As I brainstormed Christmas gift list ideas last week, I thought about the bags my young adults would need. I don't yet know their destinations. Will they be mostly driving home from school or flying? Will they land in places where they might hike on weekends or settle into an urban environment? I can't predict what types of bags they will need just yet, nor do I fully understand what they will practically need to put inside them.

When we elected to give our kids a redshirt Kindergarten year, I started calling this 18-year-old Senior year our 'victory lap.' Little did I know it would actually contain its share of hard lessons that sometimes feel more like defeat. 

As I was discussing this with a friend recently she said "It's all going in their adulthood bag. These are the lessons they will carry with them. Aren't you glad they are happening when you are still close enough to really coach?"

Much like the destination, the challenges they will face in their journeys remain unknown. An encouraging older Mom friend urged me to view the lessons they are learning this year as essentials they will need in their emotional/social/spiritual bags. Especially the difficult ones. 
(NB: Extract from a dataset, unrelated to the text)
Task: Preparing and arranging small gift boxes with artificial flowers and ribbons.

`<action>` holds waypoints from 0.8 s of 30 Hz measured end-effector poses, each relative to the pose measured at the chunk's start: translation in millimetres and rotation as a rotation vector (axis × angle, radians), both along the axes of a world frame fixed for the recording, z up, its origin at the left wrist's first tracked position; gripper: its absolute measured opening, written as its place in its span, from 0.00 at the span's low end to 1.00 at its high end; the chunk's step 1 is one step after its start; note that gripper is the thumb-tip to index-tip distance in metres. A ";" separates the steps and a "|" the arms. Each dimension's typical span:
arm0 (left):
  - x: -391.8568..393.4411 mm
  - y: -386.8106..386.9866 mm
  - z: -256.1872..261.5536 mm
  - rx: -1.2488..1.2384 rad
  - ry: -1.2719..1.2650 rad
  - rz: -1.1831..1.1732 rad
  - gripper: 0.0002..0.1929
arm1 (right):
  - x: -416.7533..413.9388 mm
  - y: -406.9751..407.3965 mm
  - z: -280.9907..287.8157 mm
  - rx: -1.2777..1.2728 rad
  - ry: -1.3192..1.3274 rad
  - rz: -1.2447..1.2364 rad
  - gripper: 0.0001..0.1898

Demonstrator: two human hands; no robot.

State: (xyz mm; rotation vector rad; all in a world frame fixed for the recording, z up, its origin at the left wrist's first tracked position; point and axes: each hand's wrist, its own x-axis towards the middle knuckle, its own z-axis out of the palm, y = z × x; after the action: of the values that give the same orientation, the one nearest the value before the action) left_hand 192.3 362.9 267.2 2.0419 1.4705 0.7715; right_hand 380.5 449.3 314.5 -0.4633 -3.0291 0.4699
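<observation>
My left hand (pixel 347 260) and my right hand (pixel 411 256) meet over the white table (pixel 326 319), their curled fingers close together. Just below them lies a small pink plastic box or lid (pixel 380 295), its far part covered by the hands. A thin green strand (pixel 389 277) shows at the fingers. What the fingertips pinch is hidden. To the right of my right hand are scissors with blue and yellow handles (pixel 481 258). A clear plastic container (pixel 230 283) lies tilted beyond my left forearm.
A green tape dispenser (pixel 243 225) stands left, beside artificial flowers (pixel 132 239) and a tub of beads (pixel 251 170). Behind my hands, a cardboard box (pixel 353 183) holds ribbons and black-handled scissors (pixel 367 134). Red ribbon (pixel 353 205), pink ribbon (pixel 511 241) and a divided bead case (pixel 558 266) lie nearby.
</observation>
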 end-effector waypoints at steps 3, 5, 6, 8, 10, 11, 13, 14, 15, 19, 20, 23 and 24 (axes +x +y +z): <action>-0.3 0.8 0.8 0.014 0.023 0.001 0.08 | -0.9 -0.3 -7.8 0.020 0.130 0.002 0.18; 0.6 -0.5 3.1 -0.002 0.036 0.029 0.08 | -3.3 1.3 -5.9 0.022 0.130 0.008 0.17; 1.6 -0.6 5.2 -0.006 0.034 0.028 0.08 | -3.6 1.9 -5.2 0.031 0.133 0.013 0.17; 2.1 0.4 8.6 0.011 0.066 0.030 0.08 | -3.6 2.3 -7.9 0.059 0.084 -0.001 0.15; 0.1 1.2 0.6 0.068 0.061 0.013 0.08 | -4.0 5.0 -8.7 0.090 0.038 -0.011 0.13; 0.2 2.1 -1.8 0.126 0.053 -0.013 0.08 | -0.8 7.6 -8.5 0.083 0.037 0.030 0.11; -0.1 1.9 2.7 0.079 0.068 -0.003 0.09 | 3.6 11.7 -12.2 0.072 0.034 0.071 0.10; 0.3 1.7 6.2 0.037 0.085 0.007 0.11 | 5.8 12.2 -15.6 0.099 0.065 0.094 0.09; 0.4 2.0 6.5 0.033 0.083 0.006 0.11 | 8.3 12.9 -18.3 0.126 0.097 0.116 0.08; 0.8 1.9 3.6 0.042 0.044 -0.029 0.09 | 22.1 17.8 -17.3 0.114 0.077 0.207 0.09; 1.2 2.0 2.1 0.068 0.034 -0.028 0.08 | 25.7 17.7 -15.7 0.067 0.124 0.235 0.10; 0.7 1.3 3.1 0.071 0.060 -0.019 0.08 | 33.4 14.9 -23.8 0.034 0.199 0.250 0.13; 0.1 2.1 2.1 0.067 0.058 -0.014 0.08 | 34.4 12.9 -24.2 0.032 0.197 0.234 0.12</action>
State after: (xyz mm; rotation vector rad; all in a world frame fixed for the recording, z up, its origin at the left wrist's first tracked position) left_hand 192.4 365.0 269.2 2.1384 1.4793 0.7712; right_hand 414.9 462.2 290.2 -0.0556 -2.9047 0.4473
Another important point was made by my husband recently when I was in a tizzy about something that had barely affected one of my children. As I talked through how it triggered something from my own high school experience he wisely and lovingly reminded me, "That's your stuff. They have enough of their own. Don't ask them to carry yours too."

Sigh.

So here we are, doing the work of packing bags for adventures and destinations unknown to us, but already fully covered by the Author and Perfector of our faith.

Thursday, July 07, 2022

Our Training Wheel Summer

Twelve years ago we made the decision to "redshirt" our children by having them repeat Kindergarten as they changed schools. We did this for many reasons including their prematurity, early Summer birthdays, mixed genders, small stature, and our general observation that while we knew a handful of people who wished they had given their children the gift of an extra year at home, we didn't know any who regretted doing so.
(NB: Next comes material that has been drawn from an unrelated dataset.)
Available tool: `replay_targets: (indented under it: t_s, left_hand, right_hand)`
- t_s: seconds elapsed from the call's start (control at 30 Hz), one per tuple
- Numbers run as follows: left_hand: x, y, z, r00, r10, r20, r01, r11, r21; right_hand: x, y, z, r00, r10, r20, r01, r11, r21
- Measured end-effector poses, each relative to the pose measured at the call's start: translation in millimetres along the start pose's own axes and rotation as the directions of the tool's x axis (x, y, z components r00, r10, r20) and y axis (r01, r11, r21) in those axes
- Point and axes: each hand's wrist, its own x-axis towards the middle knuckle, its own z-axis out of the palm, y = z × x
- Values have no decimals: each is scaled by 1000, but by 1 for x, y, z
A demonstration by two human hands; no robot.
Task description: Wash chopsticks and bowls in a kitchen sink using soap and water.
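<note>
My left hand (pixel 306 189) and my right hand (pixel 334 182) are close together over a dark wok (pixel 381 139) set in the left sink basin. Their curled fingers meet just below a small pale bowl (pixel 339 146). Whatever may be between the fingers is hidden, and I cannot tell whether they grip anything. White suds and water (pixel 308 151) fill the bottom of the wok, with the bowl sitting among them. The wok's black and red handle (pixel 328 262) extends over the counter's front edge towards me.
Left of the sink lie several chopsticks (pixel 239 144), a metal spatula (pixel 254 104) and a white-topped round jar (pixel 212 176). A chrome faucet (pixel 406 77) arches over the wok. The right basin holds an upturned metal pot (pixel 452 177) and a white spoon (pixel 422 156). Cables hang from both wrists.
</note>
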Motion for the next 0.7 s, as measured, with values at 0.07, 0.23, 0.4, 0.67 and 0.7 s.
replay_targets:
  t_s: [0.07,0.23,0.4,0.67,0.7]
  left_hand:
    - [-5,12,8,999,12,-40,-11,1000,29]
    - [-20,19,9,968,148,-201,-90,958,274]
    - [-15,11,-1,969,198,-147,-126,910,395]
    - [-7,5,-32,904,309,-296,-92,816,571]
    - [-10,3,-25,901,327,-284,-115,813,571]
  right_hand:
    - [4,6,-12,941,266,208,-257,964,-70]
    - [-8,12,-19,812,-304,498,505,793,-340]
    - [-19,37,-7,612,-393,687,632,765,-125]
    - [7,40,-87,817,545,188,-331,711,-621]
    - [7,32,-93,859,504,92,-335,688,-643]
This Spring, as similarly-aged students were preparing for high school graduation, I found myself full of gratitude that we had another year. I felt strongly this Summer was going to be instrumental in giving our freshly minted 18-year-olds opportunities to experience independence, maturity, and space.  

Kate & Ryland were hired as counselors at the camps in Mentone, Alabama & Black Mountain, North Carolina where they spent their childhood Summers. Parker decided to serve on the Work Crew (doing outdoor maintenance and sound tech) at a Young Life camp in Brevard, North Carolina. By the end of July, all should return with 5-8 weeks of out-of-the-nest experience under their belts.

Meanwhile, my husband and I have been practicing a new normal herein the nest--where we eat smaller meals in a quieter house with much less frenzied schedules. We have been referring to this time as our "training wheel Summer." 

As my people start returning in the next two weeks, I want to be intentional about honoring all we have learned. I am praying about exactly what that looks like, but I am convinced the first two steps are being mindful about it and putting it down on paper. 

I have been making lists of things we need to cover when they return...from college applications to high school Summer work and haircuts and sports practices in between. I am hoping to have a couple of individual meetings with each one to debrief when they return and reinstate weekly family meetings as the Fall begins. 

But I am posting this as a pause to honor the gift of this victory lap...as the training wheels are loosened and we remain a soft place to land. I hope we can start to deliberately transition from chaperone to coach/consultant--and hope our kiddos will have grace for us as we learn to ride on two wheels too!